Equipment
Ingredients
Crust
- 200 g phyllo dough, thawed
- 100 g unsalted butter, melted
Filling
- 250 g feta cheese, crumbled
- 200 g whole milk ricotta cheese, drained
- 50 g pecorino romano cheese, finely grated
- 3 large eggs, room temperature
- 15 g fresh flat-leaf parsley, finely chopped
- 15 g fresh mint, finely chopped
- 10 g fresh tarragon, finely chopped
- 2 g black pepper, freshly cracked
Nutrition (per serving)
Method
Preheat the oven to 190 C (375 F). Brush the inside of a 23cm loose-bottom tart pan with a small amount of the melted butter.
In a large mixing bowl, thoroughly whisk the eggs. Add the crumbled feta, drained ricotta, grated pecorino, chopped parsley, mint, tarragon, and black pepper. Stir until the mixture is evenly combined.
Keep the unrolled phyllo dough covered with a damp towel to prevent drying. Place one sheet of phyllo across the tart pan, pressing gently into the bottom and sides, leaving the edges overhanging. Brush lightly with melted butter.
Repeat with the remaining phyllo sheets, rotating each new sheet slightly to create an overlapping starburst pattern around the edges. Brush every layer with butter.
Pour the cheese and herb filling into the prepared crust, spreading it into an even layer. Gently fold the overhanging phyllo edges inward over the outer perimeter of the filling to create a rustic, crumpled crust. Brush the top folded edges with any remaining butter.
Bake in the preheated oven for 35 to 40 minutes, or until the filling is puffed and set in the center, and the phyllo pastry is a deep golden brown.
Remove the tart from the oven and allow it to rest in the pan for at least 10 minutes.

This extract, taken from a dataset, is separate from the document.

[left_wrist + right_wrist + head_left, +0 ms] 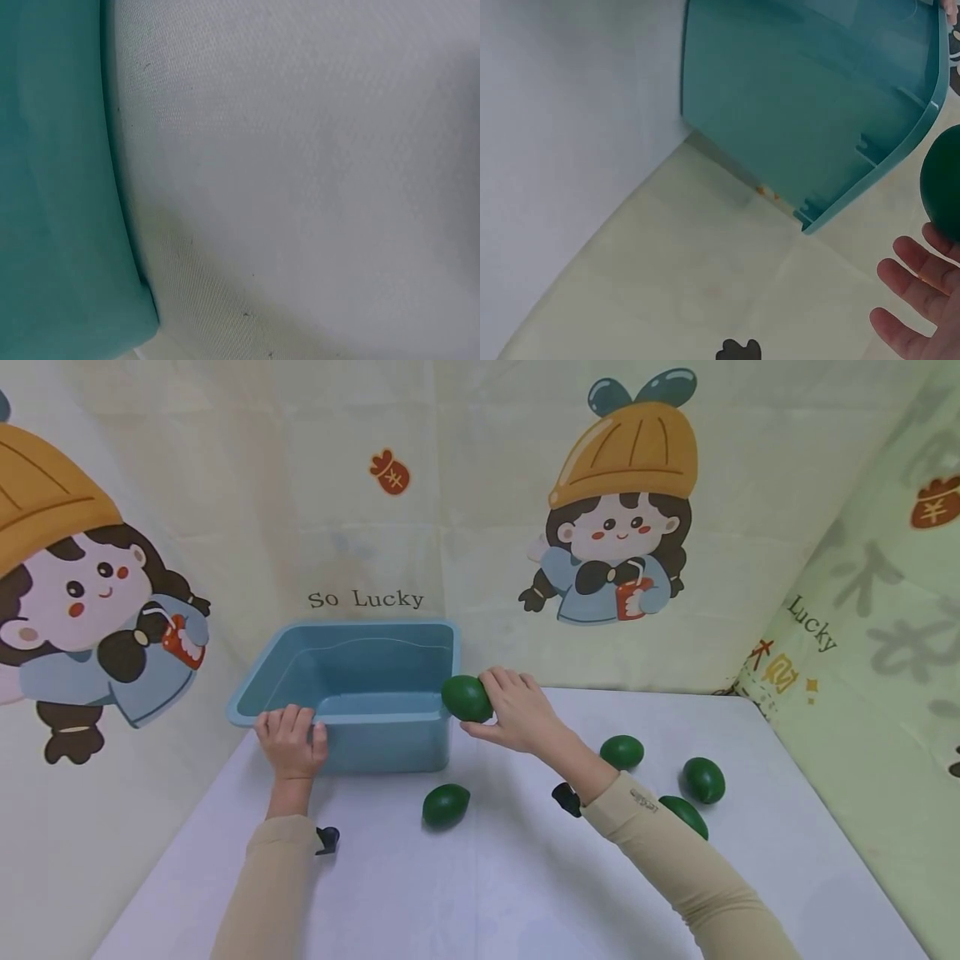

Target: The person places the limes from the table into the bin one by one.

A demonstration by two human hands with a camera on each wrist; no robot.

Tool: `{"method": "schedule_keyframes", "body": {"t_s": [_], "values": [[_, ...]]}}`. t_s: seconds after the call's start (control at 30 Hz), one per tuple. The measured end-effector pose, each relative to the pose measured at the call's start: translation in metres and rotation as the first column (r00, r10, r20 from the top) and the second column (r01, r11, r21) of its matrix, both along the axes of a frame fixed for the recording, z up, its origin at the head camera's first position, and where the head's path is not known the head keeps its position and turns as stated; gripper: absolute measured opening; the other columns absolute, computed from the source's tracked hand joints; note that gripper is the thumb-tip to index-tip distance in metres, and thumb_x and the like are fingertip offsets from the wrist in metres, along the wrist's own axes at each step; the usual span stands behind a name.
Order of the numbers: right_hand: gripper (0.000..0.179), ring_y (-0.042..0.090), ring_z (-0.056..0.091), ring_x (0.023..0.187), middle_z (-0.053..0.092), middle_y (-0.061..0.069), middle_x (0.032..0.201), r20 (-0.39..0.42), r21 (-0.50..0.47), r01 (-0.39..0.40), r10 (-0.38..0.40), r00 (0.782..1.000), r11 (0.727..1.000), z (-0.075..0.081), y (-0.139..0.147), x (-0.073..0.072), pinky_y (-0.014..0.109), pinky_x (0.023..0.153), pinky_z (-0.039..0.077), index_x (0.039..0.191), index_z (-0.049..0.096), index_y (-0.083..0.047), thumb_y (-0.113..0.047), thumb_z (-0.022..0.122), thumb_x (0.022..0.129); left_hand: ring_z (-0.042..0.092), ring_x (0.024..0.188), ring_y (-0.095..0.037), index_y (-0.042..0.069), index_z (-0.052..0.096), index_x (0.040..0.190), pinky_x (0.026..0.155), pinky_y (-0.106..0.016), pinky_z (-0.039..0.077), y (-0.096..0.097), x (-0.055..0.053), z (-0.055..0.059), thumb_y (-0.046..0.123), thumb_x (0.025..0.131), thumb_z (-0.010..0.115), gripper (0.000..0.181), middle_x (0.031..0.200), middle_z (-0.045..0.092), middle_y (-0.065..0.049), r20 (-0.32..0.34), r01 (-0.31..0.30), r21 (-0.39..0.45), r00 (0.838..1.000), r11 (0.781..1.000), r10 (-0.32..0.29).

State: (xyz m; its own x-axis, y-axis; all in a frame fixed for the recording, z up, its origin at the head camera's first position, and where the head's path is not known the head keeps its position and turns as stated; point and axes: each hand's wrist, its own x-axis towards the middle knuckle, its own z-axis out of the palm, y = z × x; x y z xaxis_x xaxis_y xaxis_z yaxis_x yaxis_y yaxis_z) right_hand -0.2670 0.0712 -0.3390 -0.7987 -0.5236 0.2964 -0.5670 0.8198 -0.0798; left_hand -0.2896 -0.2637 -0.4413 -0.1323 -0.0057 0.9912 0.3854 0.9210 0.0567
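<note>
A blue-green plastic bin (386,747) stands at the back left of the table. My left hand (291,743) grips its front rim near the left corner, fingers hooked over the edge. In the left wrist view only the bin's wall (60,187) and white cloth show. My right hand (521,710) holds a smooth dark green lime (467,698) between thumb and fingers, at the bin's right rim and raised above the table. The right wrist view has part of this lime (943,184) at its right edge, with fingers (911,289) beside it.
One lime (446,806) lies in front of the bin. To the right are three more limes, one (622,752) beyond my forearm, one (703,779) farther right, and one (684,817) partly hidden by my sleeve. Printed cloth (487,543) hangs behind the white table (525,893).
</note>
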Motion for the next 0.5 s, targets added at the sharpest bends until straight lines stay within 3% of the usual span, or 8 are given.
{"method": "schedule_keyframes", "body": {"t_s": [0.5], "values": [[0.064,0.023,0.045,0.109,0.048,0.007,0.121,0.028,0.014,0.013,-0.014,1.0,1.0,0.005,-0.006,-0.011,0.045,0.093,0.035,0.122,0.045,-0.009,-0.056,0.053,0.079,0.04,0.066,-0.038,-0.003,0.052,0.07,0.074,-0.053,0.026,0.002,-0.002,-0.001,0.033,0.081,0.036,0.041,0.068,0.049,-0.02,-0.019,0.007,0.02,1.0,1.0,-0.007]]}}
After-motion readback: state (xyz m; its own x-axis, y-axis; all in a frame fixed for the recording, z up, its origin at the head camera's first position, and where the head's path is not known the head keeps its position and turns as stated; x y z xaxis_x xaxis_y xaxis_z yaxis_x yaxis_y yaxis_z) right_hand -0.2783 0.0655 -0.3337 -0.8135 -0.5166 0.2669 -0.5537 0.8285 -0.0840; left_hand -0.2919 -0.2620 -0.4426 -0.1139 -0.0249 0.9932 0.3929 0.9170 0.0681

This allows the filling to firm up. Carefully remove from the tart pan, slice, and serve warm or at room temperature.
Chef's Notes
- Clarified butter yields an even crispier phyllo crust than standard melted butter because the water solids have been removed.
- The combination of mint, parsley, and tarragon provides a classic Mediterranean profile, but dill or fresh oregano make excellent substitutions if needed.
- For the cleanest slices, use a serrated knife and cut using a gentle sawing motion to cut through the crispy phyllo without squashing the delicate filling.
- Make sure your eggs and dairy are close to room temperature before mixing to ensure a smooth, homogenous filling that bakes evenly.
Storage
Refrigerator: 3 days — Store in an airtight container. Crust will lose crispness over time.
Reheating: Reheat slices in a 175 C oven for 10-12 minutes to help recrisp the pastry.